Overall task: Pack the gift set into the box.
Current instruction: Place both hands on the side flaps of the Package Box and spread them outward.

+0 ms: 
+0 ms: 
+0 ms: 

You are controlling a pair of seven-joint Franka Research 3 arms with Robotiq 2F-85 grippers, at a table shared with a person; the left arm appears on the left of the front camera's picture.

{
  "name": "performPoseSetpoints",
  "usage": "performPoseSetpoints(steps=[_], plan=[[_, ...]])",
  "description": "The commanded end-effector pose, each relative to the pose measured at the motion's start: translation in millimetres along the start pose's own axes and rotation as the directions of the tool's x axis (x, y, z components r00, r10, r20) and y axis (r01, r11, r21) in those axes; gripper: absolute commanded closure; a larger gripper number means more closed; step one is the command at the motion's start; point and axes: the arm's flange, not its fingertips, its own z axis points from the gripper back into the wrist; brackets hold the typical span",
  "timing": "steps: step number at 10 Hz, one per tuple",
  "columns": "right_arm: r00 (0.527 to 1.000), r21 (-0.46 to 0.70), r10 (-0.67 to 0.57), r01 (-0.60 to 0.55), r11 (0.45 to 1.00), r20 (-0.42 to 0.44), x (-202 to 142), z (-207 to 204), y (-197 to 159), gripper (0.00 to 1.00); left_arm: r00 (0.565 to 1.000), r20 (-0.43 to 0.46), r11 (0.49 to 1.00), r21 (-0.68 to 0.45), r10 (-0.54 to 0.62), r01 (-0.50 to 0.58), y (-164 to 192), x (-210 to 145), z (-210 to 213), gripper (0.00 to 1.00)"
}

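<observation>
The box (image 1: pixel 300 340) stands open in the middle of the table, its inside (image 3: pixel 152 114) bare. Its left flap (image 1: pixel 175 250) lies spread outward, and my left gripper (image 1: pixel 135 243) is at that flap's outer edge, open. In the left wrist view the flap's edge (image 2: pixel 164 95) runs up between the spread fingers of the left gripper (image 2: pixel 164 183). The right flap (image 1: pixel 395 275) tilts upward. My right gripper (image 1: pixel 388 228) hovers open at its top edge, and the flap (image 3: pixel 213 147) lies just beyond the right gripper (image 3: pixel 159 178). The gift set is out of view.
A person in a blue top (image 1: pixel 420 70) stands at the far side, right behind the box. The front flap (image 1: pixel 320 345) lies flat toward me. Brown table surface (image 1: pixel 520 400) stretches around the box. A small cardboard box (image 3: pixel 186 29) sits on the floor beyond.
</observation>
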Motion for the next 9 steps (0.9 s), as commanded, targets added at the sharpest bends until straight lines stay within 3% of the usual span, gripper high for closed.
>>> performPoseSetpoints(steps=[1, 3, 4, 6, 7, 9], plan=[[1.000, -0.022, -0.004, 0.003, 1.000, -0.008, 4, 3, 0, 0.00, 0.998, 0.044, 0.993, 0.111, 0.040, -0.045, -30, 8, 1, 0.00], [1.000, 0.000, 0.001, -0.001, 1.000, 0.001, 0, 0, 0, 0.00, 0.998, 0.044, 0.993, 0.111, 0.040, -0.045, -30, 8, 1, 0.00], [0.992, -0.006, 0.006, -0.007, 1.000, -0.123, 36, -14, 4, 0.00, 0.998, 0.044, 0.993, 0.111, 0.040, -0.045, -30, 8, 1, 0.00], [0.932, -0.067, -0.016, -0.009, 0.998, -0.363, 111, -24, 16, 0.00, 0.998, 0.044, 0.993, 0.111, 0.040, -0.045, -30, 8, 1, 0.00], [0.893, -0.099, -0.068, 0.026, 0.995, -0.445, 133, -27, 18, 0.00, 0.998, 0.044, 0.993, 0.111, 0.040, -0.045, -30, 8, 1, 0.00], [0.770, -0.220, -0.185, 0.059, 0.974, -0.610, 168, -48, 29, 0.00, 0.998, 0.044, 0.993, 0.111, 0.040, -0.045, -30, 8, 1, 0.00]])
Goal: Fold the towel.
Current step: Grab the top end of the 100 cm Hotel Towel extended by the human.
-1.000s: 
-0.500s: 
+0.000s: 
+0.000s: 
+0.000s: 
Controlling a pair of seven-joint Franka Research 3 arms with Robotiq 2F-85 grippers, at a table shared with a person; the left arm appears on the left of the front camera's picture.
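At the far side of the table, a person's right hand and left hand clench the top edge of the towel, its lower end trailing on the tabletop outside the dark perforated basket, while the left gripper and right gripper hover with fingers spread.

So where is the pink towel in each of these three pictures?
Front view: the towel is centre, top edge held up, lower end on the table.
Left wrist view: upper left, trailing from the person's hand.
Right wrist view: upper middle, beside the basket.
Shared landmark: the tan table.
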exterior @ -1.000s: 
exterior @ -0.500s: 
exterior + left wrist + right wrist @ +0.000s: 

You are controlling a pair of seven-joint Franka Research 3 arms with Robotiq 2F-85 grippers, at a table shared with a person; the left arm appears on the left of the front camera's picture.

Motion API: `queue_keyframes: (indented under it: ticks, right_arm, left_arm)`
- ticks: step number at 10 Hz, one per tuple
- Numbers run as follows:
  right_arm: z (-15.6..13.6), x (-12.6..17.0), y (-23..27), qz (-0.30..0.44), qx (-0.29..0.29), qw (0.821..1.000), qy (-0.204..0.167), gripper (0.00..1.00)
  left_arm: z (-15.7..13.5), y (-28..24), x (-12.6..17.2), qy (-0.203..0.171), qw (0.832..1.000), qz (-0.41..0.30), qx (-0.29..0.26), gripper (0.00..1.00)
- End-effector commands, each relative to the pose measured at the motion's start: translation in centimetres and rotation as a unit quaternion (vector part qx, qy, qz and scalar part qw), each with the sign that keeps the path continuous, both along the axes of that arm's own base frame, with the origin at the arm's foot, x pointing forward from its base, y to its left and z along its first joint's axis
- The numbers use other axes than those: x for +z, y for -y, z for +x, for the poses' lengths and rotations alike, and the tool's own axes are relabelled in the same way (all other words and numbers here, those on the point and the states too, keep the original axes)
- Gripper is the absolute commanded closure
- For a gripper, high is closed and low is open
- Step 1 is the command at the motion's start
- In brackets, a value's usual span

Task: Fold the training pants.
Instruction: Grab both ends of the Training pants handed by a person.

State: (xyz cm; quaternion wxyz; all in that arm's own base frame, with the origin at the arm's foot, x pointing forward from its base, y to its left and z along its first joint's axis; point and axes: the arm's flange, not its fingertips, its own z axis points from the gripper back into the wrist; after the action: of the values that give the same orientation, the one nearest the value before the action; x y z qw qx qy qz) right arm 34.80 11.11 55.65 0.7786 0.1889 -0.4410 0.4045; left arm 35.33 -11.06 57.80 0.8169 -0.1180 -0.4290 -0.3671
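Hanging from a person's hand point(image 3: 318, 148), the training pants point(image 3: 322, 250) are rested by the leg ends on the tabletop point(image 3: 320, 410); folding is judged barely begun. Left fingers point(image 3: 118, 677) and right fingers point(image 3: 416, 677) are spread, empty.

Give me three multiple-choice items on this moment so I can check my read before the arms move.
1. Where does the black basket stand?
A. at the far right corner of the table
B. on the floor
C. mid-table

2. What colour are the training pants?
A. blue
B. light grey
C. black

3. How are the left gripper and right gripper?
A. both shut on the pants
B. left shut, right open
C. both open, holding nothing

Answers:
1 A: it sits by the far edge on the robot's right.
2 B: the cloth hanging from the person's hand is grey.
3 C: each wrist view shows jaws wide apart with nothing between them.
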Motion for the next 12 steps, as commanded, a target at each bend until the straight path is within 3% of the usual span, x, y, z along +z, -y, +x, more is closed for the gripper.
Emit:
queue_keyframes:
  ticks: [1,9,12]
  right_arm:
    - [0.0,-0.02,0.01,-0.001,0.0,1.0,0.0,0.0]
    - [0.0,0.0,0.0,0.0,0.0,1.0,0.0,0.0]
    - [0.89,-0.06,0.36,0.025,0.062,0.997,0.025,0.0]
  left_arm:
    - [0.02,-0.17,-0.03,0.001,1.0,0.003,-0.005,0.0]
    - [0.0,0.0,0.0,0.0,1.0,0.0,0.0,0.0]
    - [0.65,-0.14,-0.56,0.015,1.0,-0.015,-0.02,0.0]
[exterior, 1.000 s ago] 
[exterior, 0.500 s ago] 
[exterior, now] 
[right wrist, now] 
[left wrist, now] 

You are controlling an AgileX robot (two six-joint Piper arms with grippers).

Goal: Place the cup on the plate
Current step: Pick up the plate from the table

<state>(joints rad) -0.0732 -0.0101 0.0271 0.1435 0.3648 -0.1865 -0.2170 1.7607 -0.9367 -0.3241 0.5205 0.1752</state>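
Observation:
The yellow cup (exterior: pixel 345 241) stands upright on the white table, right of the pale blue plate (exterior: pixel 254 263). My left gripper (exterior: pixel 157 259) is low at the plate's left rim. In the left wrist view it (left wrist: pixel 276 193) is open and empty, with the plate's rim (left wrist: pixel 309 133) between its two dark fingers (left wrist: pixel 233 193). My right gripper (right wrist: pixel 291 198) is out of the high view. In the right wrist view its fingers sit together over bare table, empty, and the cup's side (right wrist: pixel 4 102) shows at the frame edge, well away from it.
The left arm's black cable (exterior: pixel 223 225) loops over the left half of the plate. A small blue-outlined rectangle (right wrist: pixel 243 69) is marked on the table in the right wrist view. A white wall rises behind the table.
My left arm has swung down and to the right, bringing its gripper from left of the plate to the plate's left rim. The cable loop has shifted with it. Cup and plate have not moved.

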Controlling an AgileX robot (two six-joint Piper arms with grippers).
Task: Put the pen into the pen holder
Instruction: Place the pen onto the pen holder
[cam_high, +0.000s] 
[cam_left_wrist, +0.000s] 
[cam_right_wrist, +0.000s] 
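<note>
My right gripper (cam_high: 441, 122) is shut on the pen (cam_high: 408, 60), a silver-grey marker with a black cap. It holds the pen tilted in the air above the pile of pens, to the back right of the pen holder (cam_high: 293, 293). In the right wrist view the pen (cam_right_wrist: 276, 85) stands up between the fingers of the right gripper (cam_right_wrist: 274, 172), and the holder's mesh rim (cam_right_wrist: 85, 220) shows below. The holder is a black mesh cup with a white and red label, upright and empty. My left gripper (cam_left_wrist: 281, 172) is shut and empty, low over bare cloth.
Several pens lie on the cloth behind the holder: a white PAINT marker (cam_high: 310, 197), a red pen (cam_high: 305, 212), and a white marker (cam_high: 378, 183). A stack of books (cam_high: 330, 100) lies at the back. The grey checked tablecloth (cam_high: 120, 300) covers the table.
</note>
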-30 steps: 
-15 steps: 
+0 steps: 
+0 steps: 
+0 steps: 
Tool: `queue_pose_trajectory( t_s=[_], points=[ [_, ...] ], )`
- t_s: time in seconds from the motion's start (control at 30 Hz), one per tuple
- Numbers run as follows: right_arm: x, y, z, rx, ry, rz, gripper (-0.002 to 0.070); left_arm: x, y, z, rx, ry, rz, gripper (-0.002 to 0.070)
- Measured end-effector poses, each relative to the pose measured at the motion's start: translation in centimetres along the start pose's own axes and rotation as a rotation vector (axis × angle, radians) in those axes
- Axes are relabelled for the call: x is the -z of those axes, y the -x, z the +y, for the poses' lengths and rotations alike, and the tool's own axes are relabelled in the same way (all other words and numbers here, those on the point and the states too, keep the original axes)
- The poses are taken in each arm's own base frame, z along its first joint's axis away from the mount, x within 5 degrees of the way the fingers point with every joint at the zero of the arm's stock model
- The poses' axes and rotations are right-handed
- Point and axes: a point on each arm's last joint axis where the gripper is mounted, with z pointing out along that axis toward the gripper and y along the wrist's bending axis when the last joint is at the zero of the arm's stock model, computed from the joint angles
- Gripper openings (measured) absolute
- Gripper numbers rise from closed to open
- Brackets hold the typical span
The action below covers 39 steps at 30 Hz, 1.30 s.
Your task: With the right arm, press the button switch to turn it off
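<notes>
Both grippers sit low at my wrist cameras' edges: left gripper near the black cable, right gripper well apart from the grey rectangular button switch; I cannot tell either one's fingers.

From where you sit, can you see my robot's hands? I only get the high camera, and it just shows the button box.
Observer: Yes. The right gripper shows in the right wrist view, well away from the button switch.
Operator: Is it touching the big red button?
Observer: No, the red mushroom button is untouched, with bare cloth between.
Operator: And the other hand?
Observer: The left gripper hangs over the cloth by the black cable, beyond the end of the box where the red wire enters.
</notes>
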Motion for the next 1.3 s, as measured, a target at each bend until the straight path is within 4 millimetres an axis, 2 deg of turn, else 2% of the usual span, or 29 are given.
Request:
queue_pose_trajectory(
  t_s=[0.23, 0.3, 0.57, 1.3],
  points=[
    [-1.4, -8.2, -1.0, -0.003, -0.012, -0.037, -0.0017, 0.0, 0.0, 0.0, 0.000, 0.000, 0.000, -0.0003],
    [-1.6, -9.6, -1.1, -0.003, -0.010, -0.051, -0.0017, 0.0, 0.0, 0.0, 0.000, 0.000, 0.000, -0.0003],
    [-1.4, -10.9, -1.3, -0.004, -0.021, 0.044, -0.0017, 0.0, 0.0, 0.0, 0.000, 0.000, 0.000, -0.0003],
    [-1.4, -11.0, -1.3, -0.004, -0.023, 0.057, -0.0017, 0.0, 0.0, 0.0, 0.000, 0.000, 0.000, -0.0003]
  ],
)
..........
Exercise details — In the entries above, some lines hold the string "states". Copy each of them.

Result for this task —
- The numbers use other axes than those: x for +z, y for -y, z for +x, for the poses' lengths and rotations alike, and the tool's own axes are relabelled in the same way (all other words and numbers here, those on the point and the states too, keep the original axes)
- Axes are relabelled for the call: x is the -z of those axes, y the -x, z the +y, for the poses' lengths and rotations alike, and the tool's own axes are relabelled in the same way (all other words and numbers here, those on the point and the states too, keep the original axes)

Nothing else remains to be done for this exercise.